The described grasping technique has been tested in two different conditions, i.e., without or with object displacement. The first condition, corresponding to a normal working situation, usually ends with a successful grasping action without performing any correction movement. In fact, in almost all cases the input provided by the visual system is good enough to allow the execution of the grasping action without the need of correcting hand position or orientation.

During the second type of tests, in perturbed conditions, changes in the object position and/or orientation were introduced on purpose, to check if the system was able to deal with unexpected and suddenly changing situations. The changes were applied after the visual analysis had been finished so that the real pose of the object was different from the estimated one, like in the example of Fig. 6.18. In this situations the robot might not be able to grasp the object without the support of the tactile feedback. Using information about finger extensions and hand contacts with the object surface, hand orientation and position are corrected as described above. When the difference between the real and estimated object pose is big, more than one correction movement might be required.
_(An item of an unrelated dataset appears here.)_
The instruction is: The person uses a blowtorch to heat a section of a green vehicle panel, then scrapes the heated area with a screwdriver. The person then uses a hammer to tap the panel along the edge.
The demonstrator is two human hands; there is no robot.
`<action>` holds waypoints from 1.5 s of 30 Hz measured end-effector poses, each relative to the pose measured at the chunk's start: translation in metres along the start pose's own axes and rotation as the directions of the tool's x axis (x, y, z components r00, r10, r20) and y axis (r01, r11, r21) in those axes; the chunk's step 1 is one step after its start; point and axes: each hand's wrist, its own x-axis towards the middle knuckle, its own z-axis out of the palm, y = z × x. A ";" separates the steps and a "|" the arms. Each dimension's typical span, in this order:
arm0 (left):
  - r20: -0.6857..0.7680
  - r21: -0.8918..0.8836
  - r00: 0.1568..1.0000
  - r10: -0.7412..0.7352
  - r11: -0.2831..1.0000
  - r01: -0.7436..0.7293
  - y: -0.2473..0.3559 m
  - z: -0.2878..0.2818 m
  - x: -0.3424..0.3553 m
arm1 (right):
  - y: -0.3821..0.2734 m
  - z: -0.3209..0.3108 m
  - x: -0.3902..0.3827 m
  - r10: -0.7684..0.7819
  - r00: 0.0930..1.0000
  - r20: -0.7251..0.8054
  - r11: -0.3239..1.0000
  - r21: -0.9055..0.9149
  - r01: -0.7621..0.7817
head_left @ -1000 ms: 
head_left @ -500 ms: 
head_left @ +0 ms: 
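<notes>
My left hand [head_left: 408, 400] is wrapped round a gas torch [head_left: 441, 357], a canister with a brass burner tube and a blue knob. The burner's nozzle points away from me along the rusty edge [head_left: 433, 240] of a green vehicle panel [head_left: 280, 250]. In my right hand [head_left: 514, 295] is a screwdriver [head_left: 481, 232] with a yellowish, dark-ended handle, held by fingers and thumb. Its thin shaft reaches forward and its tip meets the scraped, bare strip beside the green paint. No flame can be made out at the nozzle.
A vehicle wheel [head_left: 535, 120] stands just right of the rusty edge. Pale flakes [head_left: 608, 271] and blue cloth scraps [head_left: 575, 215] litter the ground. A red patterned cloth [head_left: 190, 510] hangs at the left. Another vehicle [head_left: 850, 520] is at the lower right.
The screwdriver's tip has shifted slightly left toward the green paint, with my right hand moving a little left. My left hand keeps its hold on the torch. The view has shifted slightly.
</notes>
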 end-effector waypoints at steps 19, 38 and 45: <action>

This framework presents two major limits. The first is that only displacement errors parallel to the grasping axis can be corrected. Any deviations from the object center of mass along the other two directions will not be detected, unless one of the fingers misses the contact. The second problem is with objects which edges are not parallel. In such cases, a rotation correction movement will be performed although not required, as \(\alpha \) is always above threshold. A possible solution is to increase the threshold to a trade-off value which does not affect the reliability of normal grasping actions and, at the same time, is suitable for many unusual conditions.
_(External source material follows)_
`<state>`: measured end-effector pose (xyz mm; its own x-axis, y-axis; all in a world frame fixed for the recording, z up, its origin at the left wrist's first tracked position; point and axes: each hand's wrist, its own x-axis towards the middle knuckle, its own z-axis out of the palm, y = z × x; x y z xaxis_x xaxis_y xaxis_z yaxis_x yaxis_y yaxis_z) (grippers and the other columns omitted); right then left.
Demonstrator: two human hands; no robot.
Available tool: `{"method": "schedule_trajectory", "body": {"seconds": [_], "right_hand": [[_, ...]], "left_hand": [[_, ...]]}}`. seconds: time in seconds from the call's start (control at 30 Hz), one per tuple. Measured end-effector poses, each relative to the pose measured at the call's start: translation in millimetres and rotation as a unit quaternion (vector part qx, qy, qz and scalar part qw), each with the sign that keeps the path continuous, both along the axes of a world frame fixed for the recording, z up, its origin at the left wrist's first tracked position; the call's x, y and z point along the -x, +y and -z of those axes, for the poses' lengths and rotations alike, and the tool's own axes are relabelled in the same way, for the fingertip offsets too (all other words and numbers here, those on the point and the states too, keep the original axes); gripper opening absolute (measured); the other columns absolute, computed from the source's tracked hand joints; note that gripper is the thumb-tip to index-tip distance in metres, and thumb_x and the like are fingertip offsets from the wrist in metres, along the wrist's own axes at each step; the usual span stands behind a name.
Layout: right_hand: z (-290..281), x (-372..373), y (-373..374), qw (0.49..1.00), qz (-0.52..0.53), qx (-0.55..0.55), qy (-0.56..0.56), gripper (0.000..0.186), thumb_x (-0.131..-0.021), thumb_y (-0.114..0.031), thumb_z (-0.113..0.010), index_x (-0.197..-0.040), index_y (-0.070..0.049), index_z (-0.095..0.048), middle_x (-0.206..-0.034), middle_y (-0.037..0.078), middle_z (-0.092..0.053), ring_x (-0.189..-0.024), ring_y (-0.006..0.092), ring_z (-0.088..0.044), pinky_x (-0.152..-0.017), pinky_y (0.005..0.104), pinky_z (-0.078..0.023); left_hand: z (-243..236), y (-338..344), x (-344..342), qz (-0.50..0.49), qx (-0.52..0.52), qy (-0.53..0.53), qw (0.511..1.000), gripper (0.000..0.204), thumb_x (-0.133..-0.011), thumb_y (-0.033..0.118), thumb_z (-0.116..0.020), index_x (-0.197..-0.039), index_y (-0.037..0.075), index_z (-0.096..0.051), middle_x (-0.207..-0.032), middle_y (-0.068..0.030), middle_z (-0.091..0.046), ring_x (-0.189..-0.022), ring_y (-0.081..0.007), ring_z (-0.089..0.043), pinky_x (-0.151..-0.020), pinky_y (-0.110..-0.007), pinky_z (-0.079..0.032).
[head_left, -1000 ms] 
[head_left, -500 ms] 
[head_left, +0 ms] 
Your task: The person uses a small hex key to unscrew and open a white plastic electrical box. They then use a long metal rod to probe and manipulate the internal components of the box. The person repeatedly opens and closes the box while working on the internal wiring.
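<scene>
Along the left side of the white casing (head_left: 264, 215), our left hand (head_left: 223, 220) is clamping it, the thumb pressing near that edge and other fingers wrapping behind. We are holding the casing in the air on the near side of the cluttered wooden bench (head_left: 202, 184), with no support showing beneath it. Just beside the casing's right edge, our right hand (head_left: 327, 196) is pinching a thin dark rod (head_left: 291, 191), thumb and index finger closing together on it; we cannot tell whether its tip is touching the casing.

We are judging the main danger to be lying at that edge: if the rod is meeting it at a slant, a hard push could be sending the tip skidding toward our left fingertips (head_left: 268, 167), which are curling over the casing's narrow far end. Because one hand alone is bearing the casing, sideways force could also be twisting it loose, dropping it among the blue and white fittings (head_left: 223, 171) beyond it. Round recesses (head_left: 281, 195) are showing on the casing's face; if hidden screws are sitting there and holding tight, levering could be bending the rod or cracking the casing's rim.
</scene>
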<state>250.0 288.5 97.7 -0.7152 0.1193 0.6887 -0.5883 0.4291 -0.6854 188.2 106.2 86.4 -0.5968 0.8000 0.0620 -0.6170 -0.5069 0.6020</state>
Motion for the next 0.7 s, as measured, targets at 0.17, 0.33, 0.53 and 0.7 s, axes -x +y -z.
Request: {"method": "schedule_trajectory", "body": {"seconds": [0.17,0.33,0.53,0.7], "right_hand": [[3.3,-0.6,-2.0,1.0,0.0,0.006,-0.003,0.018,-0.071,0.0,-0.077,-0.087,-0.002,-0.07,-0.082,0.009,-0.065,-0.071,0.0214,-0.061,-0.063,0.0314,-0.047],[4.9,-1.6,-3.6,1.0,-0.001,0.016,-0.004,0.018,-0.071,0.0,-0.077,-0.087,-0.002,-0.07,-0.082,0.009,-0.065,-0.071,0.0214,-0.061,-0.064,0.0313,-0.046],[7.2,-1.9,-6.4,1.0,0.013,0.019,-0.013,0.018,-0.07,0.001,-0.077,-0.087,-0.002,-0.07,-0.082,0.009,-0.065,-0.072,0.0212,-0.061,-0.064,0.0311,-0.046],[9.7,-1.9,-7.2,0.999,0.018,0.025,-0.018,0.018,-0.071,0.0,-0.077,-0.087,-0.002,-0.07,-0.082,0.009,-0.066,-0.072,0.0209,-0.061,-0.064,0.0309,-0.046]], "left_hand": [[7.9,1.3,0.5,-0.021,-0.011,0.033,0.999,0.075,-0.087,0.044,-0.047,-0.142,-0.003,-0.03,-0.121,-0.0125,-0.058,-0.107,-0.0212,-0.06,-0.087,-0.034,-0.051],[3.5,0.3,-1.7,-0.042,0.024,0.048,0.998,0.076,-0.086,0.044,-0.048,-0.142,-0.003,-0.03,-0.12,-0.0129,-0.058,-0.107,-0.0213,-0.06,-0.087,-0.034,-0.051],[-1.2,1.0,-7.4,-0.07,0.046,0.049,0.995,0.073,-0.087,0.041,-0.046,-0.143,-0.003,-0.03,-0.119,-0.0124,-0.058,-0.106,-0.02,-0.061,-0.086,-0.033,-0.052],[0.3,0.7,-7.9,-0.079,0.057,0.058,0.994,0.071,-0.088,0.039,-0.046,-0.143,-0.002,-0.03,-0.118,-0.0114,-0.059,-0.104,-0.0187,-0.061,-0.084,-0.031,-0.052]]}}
This correction method models, in a simple way and at high level, the comparison between expected and real somatosensory input, described in Sect. 4.3.4, and determines a correction movement that aims at reducing such difference. In this way, grasp stability is implicitly achieved, through minimization of the difference between detected proprioceptive state and expected goal state given by a basic forward model. Following a simplified version of the schema of Demiris and Hayes (2002), very simple inverse models (Eqs. 6.12 and 6.13) compare the goal state of the hand with its actual condition and generate a motor command suitable to approach the goal. The forward model evaluates the outcome of the current motor command and guides the following step in order to keep improving the quality of the ongoing situation estimated by the finger extension criterion.

6.3 Conclusions

Compared to its neighbor grasping area AIP, the knowledge, and especially the modeling regarding one of the most fundamental areas of the dorsal stream, the posterior intraparietal area CIP, remains relatively undeveloped. In the first part of this chapter, a detailed analytical interpretation of CIP tasks is provided which takes into account both the computational and the neurophysiological points of view. The coding of visual features as it is thought to be performed by CIP neurons is employed in the second part of the chapter for generating appropriate grasp configurations. The integration of different kinds of grasp-related information and constraints, as performed by area AIP, is modeled and adapted to the requirements of the robotic system. Grasping experiments, performed with the aid of tactile feedback, confirm the suitability of the model to real robotic setups.

Neuroscientific plausibility and practical usefulness of the proposed vision-based grasping model have been justified, but several directions for further development in both regards can be devised. The next chapter will present a number of optional developments and required improvements for the robotic application. Issues regarding necessary refinements and possible alternatives for the model are also discussed.